Erwin Steiner: Der kranke Maxl
Hinweis: Die Texte von Erwin Steiner stehen für wissenschaftliche Arbeiten zur Verfügung. Sollten Sie aus einem der Texte zitieren wollen, dann geben Sie bitte die Vollständige Quelle an und senden uns einen Hinweis und/oder ein Belegexemplar zu: Erwin Steiner: „Der kranke Maxl“, undat., Originalmanuskript in der Erwin und Gisela von Steiner-Stiftung, Nachlass von Gisela von Steiner, www.erwin-steiner.de
Der erste Glockenschlag – Professor Graustingl fegte in unsere Klasse. Mit einem seiner berühmten, geißbockartigen Sprünge erstürmte er das Katheder, musterte uns reichlich mißtrauisch durch seine dicken Brillengläser.

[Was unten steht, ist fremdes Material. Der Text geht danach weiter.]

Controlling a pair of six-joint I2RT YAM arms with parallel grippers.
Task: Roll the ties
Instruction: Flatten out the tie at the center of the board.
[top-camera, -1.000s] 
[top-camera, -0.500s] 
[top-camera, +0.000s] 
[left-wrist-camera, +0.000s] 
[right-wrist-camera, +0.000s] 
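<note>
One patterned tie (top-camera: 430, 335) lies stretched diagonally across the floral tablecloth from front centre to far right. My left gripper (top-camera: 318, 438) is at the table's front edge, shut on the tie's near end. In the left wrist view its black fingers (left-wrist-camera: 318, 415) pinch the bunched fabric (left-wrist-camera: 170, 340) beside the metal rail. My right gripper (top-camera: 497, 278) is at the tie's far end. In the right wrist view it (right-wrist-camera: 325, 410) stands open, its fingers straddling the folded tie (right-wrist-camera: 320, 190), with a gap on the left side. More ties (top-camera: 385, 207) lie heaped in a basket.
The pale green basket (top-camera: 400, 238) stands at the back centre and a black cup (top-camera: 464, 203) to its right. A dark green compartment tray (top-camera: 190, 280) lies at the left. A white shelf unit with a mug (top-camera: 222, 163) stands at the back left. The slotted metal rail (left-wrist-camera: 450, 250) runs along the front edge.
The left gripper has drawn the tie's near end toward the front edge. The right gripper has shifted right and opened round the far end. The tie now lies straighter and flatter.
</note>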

Graustingl war kurzsichtig, sehr, sehr kurzsichtig. Aber so viel sah er doch, daß der Wieselsberger Maxl in der zweiten Bank über und über käsweiß war. Da befiel ihn ein leises Rühren und fast weinerlich sagte er: „Aber, mein liebes Kind, – Du bist ja ganz bleich! – Was fehlt Dir denn? — So komm doch heraus und laß Dich ansehen!“
Keine Antwort ist auch eine. Schweigend ging der bleiche Maxl hinaus. Professor Graustingl schob seine Brille in die Höhe, betrachtete den Erkrankten sehr liebevoll aus allernächster Nähe. Weiter wäre nichts geschehen, hätten seine Finger nicht durch eine zärtliche Berührung des Maxls ganz ähnliche, krankhafte Symptome aufgewiesen. So aber schwollen ihm plötzlich die Adern an, gewitterhaft runzelte sich die Stirne, die Brille fiel ihm auf die Nase. Blaurot vor Wut, fauchte er: „ – – Du Lausbub, Du Malefizkerl, – Du bist ja mit– Kreid’n weiß ang’strich’n!!“.
Er packte den Maxl sehr unsanft an seinen abstehenden Löffeln, schleppte ihn augenblicklich auf das Rektorat. Hier, im Vorzimmer, hieß er den Missetäter warten und verschwand dann mit seinem Zorn im
<2>
„Allerheiligsten“. Während nun der Maxl, allein mit seinem Schicksal, der neuen, gewissermaßen unbehaglichen Umgebung nähere Beachtung schenkte und seine Blicke an dem großen Kachelofen haften blieben, ging drinnen das Donnerwetter los:
„Also – dieser Lausbub – dieser Lausbub – – ich bin ganz fassungslos – – streicht sich mit – Kreid’n weiß an und – – Der Rektor aber hatte sich in seinem Leben schon so viel geärgert, daß er sich nicht mehr ärgern konnte. Darum sagte er seelenruhig: „Nur keine Aufregung, mein lieber Herr Kollege, lassen Sie den Burschen hereinkommen, ich werde ihm schon das Nötige sagen.“
Der Professor öffnete die Türe: „Wieselsberger!! „
Ganz bescheiden kam der Maxl herein.
Die Gesichter der beiden Gestrengen aber erstarrten, als hätte man ihnen eben das Medusenhaupt vor Augen gehalten. Wie versteinert hingen ihre Blicke an dem Maxl. Kein Wort des Tadels konnten sie hervorbringen. Eine Weile betrachteten sie kopfschüttelnd sich selbst, dann wieder staunten sie den rätselhaften Maxl an.
Endlich brach der Rektor das lähmende Schweigen: „ – – und das, lieber Herr Professor, nennen Sie weiß angestrichen, der Kerl ist ja – – kohlrabenschwarz angestrichen!!“
Wieder verfielen die Gelehrten in nachdenklichen Tiefsinn. Der schlaue Maxl aber lachte still in sich hinein: Als „Weißangestrichenen“ hatte ihn der Alte verpetzt. Darum war er nicht faul gewesen und – ja, der große Kachelofen hatte es doch in sich erschienen – war er als „Schwarzer“ erschienen.
Ob weiß, ob schwarz, zuerst weiß und dann schwarz, nicht weiß und nur schwarz, diese Streitfrage hatte in den beiden Köpfen eine große Verwirrung angerichtet. So entging der Maxl für diesmal wieder der gerechten Strafe.